* Instructions for the task:
Go through the material and copy each line in which the word "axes" shows up.

* Data block:
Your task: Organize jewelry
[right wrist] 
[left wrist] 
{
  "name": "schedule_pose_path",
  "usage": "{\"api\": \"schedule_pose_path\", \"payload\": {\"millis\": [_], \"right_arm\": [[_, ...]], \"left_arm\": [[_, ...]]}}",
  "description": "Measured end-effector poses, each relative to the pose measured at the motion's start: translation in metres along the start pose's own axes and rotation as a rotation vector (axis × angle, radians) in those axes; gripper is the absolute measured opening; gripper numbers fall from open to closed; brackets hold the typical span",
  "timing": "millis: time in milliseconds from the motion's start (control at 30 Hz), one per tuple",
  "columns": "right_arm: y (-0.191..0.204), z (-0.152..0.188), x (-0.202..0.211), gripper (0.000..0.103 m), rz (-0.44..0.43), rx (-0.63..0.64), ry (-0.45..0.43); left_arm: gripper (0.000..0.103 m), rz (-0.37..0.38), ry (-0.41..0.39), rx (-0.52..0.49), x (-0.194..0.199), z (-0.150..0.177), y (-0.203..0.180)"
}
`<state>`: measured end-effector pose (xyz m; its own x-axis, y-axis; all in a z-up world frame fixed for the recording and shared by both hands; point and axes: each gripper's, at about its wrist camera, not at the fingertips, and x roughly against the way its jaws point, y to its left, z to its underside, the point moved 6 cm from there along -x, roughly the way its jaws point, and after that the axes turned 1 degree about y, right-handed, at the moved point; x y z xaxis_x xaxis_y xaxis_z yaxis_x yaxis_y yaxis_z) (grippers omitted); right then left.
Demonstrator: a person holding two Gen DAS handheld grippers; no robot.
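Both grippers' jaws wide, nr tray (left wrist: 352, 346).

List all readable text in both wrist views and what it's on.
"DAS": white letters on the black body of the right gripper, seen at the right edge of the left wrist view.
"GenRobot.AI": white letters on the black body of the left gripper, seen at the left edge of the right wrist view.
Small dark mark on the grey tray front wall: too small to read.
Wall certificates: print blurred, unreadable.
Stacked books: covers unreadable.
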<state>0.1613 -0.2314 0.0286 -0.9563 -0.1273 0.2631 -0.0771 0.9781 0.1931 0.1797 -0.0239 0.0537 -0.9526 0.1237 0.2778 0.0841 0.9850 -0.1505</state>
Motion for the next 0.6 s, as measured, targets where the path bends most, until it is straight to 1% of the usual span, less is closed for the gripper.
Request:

* Answer:
  "description": "Measured end-effector poses, each relative to the pose measured at the motion's start: translation in metres along the start pose's own axes and rotation as a rotation vector (axis × angle, radians) in those axes; gripper is the absolute measured opening; gripper numbers fall from open to closed; brackets hold the typical span",
`<state>`: measured end-effector pose (xyz m; its own x-axis, y-axis; all in a z-up world frame fixed for the recording and shared by both hands; point and axes: each gripper's, at about its wrist camera, not at the fingertips, and x roughly against the way its jaws point, y to its left, z to its underside, the point moved 6 cm from there along -x, roughly the way its jaws point, and after that the axes turned 1 degree about y, right-handed, at the moved point; x y z xaxis_x xaxis_y xaxis_z yaxis_x yaxis_y yaxis_z) (grippers omitted); right then left.

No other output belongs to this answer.